Not overruled or negatively treated on appealinfoCoverage
Appellate Division of the Supreme Court of New York, Third DepartmentMay 1, 1940
259 App. Div. 937 (N.Y. App. Div. 1940)

May 1, 1940.

Appeal from County Court of Broome County.

Present — Hill, P.J., Crapser, Heffernan, Schenck and Foster, JJ.

The action is on a promissory note. On November 10, 1931, defendant gave to plaintiff's intestate his promissory note for $150, payable on demand for rent of premises occupied by defendant and owned by plaintiff's intestate. On July 6, 1937, plaintiff brought action on the note. The material allegations of the complaint except the amount due were admitted. The answer contained a counterclaim to the effect that defendant sold to plaintiff's intestate merchandise of the value of $235. Defendant claimed that this merchandise was left on the premises when he vacated same. The City Court directed judgment in favor of defendant. In reversing the judgment the County Court held that there was no evidence to sustain the finding that plaintiff's intestate ever agreed to accept from defendant the personal property left on the premises by the latter in payment of the unpaid rent evidenced by the promissory note and that plaintiff was entitled to recover the amount of such note.
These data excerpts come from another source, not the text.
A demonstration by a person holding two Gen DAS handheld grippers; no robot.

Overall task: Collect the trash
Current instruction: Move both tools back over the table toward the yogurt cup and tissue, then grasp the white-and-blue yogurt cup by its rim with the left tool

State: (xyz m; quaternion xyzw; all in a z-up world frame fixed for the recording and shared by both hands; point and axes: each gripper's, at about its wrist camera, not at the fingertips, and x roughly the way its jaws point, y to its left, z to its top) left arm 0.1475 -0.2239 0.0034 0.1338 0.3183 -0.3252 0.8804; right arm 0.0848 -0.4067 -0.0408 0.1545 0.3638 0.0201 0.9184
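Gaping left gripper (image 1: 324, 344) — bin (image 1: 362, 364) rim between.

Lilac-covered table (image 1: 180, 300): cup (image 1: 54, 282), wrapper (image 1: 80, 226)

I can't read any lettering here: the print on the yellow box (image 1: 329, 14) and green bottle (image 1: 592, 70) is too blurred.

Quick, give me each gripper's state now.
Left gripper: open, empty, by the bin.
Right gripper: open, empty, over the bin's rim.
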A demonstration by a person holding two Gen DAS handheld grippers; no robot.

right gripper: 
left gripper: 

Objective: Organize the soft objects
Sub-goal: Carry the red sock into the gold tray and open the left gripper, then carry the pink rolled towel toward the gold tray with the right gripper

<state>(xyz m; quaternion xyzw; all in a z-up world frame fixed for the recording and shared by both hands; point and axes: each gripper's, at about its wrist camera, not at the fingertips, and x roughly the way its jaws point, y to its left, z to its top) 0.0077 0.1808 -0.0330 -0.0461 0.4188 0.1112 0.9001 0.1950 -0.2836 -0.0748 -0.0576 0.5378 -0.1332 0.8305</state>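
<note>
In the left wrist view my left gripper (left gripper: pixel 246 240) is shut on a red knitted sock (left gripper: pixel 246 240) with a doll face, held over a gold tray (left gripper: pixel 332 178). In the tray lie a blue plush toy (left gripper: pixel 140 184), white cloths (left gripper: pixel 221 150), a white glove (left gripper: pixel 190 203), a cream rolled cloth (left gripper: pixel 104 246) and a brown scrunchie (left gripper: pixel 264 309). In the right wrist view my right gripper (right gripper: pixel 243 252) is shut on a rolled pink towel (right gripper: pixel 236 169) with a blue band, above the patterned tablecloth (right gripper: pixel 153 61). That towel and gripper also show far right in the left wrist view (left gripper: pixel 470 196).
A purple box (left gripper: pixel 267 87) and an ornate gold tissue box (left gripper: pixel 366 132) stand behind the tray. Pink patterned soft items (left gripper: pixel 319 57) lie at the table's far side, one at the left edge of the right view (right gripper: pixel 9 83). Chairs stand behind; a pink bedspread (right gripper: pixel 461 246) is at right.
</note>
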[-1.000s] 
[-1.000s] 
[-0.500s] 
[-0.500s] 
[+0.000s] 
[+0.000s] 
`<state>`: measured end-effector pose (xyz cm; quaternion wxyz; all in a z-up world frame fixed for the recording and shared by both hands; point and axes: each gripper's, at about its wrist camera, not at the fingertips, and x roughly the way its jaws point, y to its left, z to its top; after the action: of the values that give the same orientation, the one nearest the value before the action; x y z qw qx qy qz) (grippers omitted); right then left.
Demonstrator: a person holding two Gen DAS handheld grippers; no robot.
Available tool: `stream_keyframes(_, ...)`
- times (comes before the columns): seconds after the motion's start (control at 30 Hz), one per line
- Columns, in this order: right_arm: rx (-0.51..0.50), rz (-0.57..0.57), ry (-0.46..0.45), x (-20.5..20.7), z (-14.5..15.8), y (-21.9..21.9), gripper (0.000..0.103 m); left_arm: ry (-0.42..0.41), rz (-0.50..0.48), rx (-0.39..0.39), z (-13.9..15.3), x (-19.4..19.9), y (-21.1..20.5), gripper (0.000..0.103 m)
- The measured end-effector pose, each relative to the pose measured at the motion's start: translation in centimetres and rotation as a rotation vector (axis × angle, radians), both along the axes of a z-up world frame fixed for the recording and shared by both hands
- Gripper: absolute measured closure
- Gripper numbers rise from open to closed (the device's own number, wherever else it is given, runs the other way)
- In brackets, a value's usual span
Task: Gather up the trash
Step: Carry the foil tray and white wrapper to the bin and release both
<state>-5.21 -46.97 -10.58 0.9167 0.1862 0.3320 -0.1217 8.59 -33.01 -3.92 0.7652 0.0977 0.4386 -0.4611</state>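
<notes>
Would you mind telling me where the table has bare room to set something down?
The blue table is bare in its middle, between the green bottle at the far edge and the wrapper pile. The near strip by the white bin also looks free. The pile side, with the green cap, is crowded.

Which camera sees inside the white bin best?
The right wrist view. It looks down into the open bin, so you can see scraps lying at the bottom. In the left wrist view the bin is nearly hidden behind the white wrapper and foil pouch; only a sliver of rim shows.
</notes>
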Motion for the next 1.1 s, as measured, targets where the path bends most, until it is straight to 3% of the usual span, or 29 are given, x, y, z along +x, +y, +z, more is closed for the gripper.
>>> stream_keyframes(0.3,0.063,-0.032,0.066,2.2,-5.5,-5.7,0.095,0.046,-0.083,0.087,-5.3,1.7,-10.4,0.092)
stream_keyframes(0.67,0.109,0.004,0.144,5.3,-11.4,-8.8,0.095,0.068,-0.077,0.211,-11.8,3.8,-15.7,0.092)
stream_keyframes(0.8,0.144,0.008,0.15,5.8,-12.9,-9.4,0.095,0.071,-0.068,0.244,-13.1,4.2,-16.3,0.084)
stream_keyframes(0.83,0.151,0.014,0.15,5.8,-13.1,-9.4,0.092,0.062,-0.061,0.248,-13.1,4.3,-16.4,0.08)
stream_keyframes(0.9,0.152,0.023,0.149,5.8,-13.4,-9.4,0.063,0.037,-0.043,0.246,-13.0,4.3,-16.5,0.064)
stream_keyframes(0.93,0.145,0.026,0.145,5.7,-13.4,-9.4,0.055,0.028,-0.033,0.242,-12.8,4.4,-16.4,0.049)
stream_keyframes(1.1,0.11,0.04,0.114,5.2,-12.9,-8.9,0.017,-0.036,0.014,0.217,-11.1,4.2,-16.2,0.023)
The proof sustains the finding of the County Court. In its judgment the County Court states that the judgment of the City Court is modified by granting judgment to plaintiff. There was no modification of the judgment. The action of the County Court was a reversal of the City Court judgment. The court regrets that it is necessary to call attention to the fact that the attorneys for both parties in their briefs have made references to matters not contained in the record. The judgment of the County Court should be affirmed, with costs. Judgment of the County Court unanimously affirmed, with costs.